Worse yet, astonishingly, four provinces have no compulsory Canadian
history course in their high schools. Others bury the past in a
mishmash of civics, pop sociology, and English as a Second Language,
eliminating anything that might offend students, parents and school
trustees in an attempt to produce an air-brushed past free of warts
(except for the officially approved historical sins that can be
used for present-day social engineering). In Ontario, until the
Tory government in 1999 announced a revised history curriculum,
the only compulsory history course was a Grade 10 offering on "Canada
in the Twentieth Century" that epitomized this type of history.
Just as civil servants put process ahead of policy, so have our
schools put process over learning. History is hard, and to master
the Canadian (or any other) past is difficult. But that is its great
virtue, of course. History requires thought, demands wide reading,
and almost forces those who study it to write. In an age of multiple
choice examinations, few other subjects in our schools any longer
demand thinking, reading, and writing. This makes history all the
more important.
As bad, the way the past is presently taught is hopelessly confused
in its aims. Facts are boring, dates are unimportant, and the past
is, by definition, another country for the present-minded, so why
bother? What matters, the education theorists say, is that students
should learn to read critically and to probe texts for the writers'
underlying biases. There is certainly utility in critical reading,
but whether one can discern bias without first knowing some hard
information is doubtful.
Whether society can function without common cultural capital is
also uncertain. For example, how can Canadian voters - and eighteen-year-olds
are voters - make rational political choices in the late 1990s without
understanding such terms as "British North America Act", "Constitution
Act", "Charter of Rights and Freedoms", "provincial powers", and
"Social Union"?
History has a social utility in a nation like ours. Canada is
a magnet for millions from all over the world. People choose to
immigrate here because this is a land of opportunity, a nation with
Western values, ideals, and a past that is attractive. Integrating
the children of immigrants from Russia, Bolivia, Hong Kong, Somalia,
and Albania into our society ought to be an overriding object of
Canadian policy. The values and traditions of Canadian life should
be force-fed to them; history explained in ways that demonstrate
how and why we have regularly settled our disputes without force,
how our political system has functioned, and why we have on many
occasions gone to war or joined alliances, not for aggressive reasons,
but to protect our democratic ideals. Those are the reasons immigrants
come here, after all.
But do we teach this past to our newcomers? Not a chance. Our
schools are value-free or, at least, value-neutral. Our system is
but one of many, and heaven forfend that we should pronounce Western
culture superior to any other. Moreover, lest our history upset
anyone, we ensure that anything offensive to any group or nation
is deleted. Instead, the history that is taught focuses on Canada's
many sins: Canadian racism, Canadian sexism, Canadian abuses of
human and civil rights -- these are all studied at length in a well-intentioned,
but misguided attempt to educate children about the need for tolerance.

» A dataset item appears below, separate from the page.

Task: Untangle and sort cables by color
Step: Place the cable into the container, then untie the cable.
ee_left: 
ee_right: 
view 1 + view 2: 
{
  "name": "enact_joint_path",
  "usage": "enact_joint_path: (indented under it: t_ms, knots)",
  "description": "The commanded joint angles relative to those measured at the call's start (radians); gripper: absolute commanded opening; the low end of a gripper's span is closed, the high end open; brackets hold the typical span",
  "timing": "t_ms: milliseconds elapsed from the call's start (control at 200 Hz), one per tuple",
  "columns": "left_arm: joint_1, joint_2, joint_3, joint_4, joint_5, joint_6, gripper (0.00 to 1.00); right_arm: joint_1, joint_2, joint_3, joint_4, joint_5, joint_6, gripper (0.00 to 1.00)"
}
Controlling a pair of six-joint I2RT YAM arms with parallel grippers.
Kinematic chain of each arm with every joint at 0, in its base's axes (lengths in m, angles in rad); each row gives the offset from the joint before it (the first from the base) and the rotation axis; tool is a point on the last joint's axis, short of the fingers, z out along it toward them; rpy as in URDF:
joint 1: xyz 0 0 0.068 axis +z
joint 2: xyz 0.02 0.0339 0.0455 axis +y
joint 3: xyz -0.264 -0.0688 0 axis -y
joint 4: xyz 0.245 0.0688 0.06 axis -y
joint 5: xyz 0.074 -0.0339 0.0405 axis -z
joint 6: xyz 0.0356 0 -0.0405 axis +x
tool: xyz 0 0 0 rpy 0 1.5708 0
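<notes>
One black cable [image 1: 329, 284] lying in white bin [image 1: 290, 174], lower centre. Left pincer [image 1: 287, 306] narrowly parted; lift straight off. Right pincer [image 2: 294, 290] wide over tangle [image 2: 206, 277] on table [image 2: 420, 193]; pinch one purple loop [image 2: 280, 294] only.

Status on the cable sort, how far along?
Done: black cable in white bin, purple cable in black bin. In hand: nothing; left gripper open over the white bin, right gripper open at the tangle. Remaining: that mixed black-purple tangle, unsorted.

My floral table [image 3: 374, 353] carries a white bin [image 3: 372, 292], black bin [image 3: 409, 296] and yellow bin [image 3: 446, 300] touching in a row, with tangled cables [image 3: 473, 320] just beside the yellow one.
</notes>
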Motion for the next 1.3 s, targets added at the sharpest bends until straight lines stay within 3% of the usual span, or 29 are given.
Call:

Tolerance, yes, of course. But what does an approach to the past
that concentrates on our (relatively few) sins and all but neglects
our (relatively plentiful) virtues do to immigrant children, who
must wonder into what kind of monstrous society their parents have
plunged them? What does such an approach tell the native-born about
their homeland? Somehow in our efforts to be "unbiased" and fair
to all, we have distorted our past into one full of sin and error.
Yes, in the past some Canadians have been racist, sexist, and
abused governmental powers. Some still do. But that is not the whole
of the Canadian past, or of our present. Although one could not
tell from the way our history is taught, somehow this country became
the most favoured nation on earth.
Our teaching of the past, however, focuses on victimology, and
Lord knows, we Canadians are all victims: All women have suffered
at the hands of men, all aboriginals who attended residential schools
were abused, as were all those unfortunates who went to parochial
schools, especially those operated by the Christian Brothers. Sometimes
these tales are accurate, but only sometimes. Not everyone was or
is a victim, despite the clamorous legal claims of the present.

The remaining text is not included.